Growing Rich-Poor Divide Unites Americans: Poll

Almost three-quarters of Americans believe inequality is a major issue, versus 24% who don't think so, according to a new Bloomberg/Los Angeles Times poll. The anxiety about the growing rich-poor divide unites Americans, crossing income and political divisions:
  • 84% of those earning less than $40,000 a year called the gap a serious problem, with more than half saying it's ``very serious.'' 
  • 60% of those earning more than $100,000 said it's a serious concern. 
  • Almost 84% of those in the middle- income group making between $40,000 and $60,000 were as concerned. 

Americans have become more optimistic about the state of the economy:

  • 61% say that the economy is doing well, versus 54% in September. 
  • only 15% of respondents saying they expect home values in their neighborhoods to fall during the next six months. 
  • 68% called their personal finances secure.
  • 48%  of respondents approve of how Bush is handling the economy, up from 43% three months ago. An equal percentage said they disapprove, down from 51% in the last poll.

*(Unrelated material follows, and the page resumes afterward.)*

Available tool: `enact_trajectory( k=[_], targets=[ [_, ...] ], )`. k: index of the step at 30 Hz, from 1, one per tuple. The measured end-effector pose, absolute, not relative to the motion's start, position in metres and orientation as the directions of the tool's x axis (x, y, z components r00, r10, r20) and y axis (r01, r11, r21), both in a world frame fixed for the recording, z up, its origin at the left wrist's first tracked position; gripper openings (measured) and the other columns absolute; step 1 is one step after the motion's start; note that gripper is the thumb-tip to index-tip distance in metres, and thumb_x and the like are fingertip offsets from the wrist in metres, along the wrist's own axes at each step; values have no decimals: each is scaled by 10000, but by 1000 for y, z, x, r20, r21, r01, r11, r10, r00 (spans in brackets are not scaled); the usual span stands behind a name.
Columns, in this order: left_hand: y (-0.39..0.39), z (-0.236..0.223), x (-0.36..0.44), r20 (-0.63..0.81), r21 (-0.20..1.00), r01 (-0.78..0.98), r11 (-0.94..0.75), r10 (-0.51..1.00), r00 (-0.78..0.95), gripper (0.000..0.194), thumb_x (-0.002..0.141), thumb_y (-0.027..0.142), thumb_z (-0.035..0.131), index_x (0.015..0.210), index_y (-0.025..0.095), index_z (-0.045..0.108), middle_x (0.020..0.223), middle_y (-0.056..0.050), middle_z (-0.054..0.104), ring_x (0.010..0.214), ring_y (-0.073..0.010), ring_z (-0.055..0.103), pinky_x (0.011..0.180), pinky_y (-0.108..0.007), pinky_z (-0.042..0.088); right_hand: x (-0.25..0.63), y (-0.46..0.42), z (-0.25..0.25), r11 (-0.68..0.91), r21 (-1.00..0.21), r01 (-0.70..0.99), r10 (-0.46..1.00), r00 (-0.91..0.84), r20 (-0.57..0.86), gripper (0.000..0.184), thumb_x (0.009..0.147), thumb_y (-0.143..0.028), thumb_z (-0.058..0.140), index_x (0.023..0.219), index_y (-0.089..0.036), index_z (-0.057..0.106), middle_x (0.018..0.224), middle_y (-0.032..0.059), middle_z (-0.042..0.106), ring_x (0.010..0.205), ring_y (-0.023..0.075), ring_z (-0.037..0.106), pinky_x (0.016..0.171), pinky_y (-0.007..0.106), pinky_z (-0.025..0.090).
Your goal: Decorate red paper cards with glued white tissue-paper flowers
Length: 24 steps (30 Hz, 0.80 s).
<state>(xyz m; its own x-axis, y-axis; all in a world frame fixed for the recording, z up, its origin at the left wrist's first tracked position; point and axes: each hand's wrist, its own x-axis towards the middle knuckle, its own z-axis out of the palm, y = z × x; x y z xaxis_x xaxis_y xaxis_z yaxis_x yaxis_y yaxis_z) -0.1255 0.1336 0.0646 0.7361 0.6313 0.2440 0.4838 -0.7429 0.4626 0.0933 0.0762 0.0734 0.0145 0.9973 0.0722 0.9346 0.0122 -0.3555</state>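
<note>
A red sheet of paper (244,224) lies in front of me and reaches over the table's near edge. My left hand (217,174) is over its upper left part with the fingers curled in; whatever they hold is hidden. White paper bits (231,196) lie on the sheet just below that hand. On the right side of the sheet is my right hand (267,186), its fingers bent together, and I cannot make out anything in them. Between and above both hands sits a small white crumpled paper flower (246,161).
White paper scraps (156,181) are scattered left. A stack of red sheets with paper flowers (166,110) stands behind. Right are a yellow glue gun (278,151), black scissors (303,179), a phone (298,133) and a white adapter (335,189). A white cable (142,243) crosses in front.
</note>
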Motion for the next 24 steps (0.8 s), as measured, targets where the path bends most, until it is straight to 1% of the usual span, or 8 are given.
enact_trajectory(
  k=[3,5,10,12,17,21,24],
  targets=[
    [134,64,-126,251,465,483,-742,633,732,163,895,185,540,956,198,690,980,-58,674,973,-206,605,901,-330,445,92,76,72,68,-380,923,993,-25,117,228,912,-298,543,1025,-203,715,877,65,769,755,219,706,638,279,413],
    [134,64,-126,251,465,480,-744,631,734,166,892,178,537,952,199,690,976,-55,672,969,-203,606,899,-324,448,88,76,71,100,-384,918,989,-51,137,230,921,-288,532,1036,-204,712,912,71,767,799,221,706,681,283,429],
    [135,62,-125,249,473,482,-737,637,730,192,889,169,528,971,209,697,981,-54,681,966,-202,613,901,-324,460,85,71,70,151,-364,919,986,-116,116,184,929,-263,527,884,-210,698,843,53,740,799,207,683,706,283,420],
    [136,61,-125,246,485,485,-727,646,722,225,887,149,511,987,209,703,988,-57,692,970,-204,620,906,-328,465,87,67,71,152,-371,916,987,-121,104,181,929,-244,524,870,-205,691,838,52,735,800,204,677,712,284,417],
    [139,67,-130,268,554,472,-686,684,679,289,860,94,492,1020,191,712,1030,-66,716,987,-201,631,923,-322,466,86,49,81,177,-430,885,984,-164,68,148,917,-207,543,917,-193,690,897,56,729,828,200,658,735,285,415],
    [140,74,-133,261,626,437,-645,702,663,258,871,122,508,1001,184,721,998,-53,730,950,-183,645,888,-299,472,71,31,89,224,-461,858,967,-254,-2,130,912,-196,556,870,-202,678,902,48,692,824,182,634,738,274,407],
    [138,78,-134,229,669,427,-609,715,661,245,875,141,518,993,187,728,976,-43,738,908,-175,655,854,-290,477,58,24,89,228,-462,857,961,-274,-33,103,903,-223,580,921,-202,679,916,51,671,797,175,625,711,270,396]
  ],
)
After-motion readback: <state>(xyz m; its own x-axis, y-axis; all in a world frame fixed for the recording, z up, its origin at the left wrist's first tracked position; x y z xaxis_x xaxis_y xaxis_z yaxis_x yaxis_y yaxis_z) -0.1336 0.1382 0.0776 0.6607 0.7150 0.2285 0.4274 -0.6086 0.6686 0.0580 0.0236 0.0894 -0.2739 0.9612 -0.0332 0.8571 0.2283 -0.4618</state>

The Census Bureau data point to a long-term trend of the rich taking home a larger slice of U.S.

  • The share of national income earned by the top 20% of households grew to 50.4% last year, up from 45.6% 20 years ago 
  • The bottom 60% of U.S. households received 26.6%, down from 29.9% in 1985 

Average pay for corporate chief executive officers rose to 369 times that of the average worker last year, according to finance professor Kevin Murphy of the University of Southern California; that compares with 131 times in 1993 and 36 times in 1976.

There is article "Top 1% ... of What" in WSJ today that argues on "the top 1% now takes in an astounding 16% of national income, up from 8% in 1980."

Democrats are considering proposals to shrink the income gap:

  • boosting the minimum wage 
  • scrutinizing executive pay 
  • increasing tax credits available to the poor
  • making health care and higher education more affordable

The poll of 1,489 adults was taken Dec. 8 to Dec. 11 and had a margin of sampling error of plus or minus 3 percentage points.